In the previous instalment of this little series, I already explained how to walk an abstract syntax tree. Since this requires a specific call to clang beforehand, I want to extend the example to be able to parse code directly.

We will not encounter any new concepts for code parsing here but rather some additional methods of libclang. The main entry point for parsing code directly is the clang_parseTranslationUnit() method. It requires a working compilation index (which we already encountered last time) as well as an optional number of additional compiler arguments. These arguments turn out to be extremely critical when trying to do sensible things with C++ code. Without, say, the proper include directories, clang will be incapable of deciding whether a series of tokens in a source code constitutes a type, for example.

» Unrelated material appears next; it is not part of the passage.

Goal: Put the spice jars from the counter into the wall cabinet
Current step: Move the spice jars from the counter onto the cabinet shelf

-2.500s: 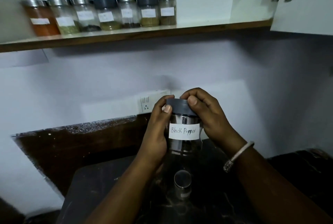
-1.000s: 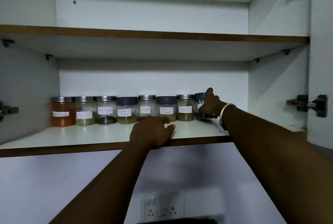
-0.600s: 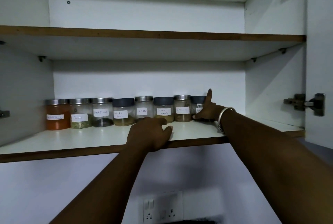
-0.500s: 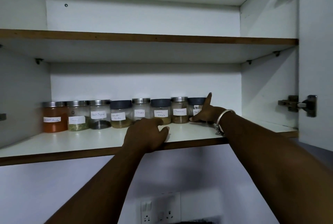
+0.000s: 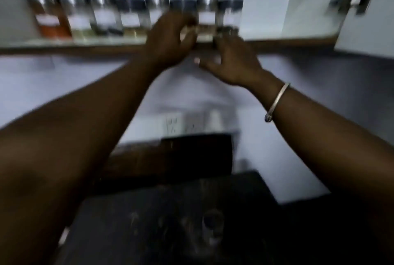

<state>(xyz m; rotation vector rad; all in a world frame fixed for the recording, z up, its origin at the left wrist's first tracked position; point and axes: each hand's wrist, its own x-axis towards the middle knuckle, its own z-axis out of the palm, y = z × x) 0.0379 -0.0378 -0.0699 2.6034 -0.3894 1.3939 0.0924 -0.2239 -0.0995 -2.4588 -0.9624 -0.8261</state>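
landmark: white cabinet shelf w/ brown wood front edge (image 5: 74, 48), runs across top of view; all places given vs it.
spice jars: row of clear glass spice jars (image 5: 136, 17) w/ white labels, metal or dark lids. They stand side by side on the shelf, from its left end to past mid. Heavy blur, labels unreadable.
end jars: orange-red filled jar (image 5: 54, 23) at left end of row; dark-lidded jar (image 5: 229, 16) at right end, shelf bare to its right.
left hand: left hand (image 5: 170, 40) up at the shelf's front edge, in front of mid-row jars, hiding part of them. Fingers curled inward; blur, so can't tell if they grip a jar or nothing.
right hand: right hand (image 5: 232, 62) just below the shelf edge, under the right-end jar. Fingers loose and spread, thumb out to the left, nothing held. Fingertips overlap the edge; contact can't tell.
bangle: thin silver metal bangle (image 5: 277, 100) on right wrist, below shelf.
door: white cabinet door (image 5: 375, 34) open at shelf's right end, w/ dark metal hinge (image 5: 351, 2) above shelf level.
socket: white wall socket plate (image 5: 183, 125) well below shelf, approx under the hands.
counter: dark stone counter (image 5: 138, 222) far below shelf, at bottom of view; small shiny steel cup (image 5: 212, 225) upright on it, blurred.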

Where to get compile arguments

The easiest way to obtain compilation parameters is to use a compilation database. Typically, this is a file called compile_commands.json that resides in the build directory of a software project. For each source file, it contains the complete call to the compiler, including all flags and other parameters. We can easily obtain such a compilation database if we specify

SET( CMAKE_EXPORT_COMPILE_COMMANDS ON )

in the main CMakeLists.txt file of our project (see my article about the YouCompleteMe engine and cmake in this very blog). Armed with this file, libclang offers numerous methods to help deal with the database. The following snippet (again, see the bottom of this post for the complete code) will attempt to load a database from a file and count the number of parameters:

#include <clang-c/CXCompilationDatabase.h>
#include <clang-c/Index.h>

// Somewhat later, in the main function:

CXCompilationDatabase_Error compilationDatabaseError;
CXCompilationDatabase compilationDatabase = clang_CompilationDatabase_fromDirectory( ".", &compilationDatabaseError );
CXCompileCommands compileCommands         = clang_CompilationDatabase_getCompileCommands( compilationDatabase, resolvedPath.c_str() );
unsigned int numCompileCommands           = clang_CompileCommands_getSize( compileCommands );

Let’s ignore the resolvedPath variable for the time being&emdash;it will be explained in the complete code. Our next task is to get all these parameters into the clang_parseTranslationUnit() function. Unfortunately, the interface for this method is somewhat clunky (at least I am not aware of a better solution). We have to convert each command individually and pass it in the form of two-dimensional char array:

CXCompileCommand compileCommand = clang_CompileCommands_getCommand( compileCommands, 0 );
unsigned int numArguments       = clang_CompileCommand_getNumArgs( compileCommand );
char** arguments                = new char*[ numArguments ];

for( unsigned int i = 0; i < numArguments; i++ )
{
  CXString argument       = clang_CompileCommand_getArg( compileCommand, i );
  std::string strArgument = clang_getCString( argument );
  arguments[i]            = new char[ strArgument.size() + 1 ];

  std::fill( arguments[i],
             arguments[i] + strArgument.size() + 1,
             0 );

  std::copy( strArgument.begin(), strArgument.end(),
             arguments[i] );

  clang_disposeString( argument );
}

translationUnit = clang_parseTranslationUnit( index, 0, arguments, numArguments, 0, 0, CXTranslationUnit_None );

for( unsigned int i = 0; i < numArguments; i++ )
  delete[] arguments[i];

delete[] arguments;

The salient point is the call to clang_parseTranslationUnit() in which all arguments obtained from the compilation database are used.

Counting function extents

Having a valid translation unit at hand, we can proceed as in the previous article by getting a cursor into the translation unit and visiting the syntax tree.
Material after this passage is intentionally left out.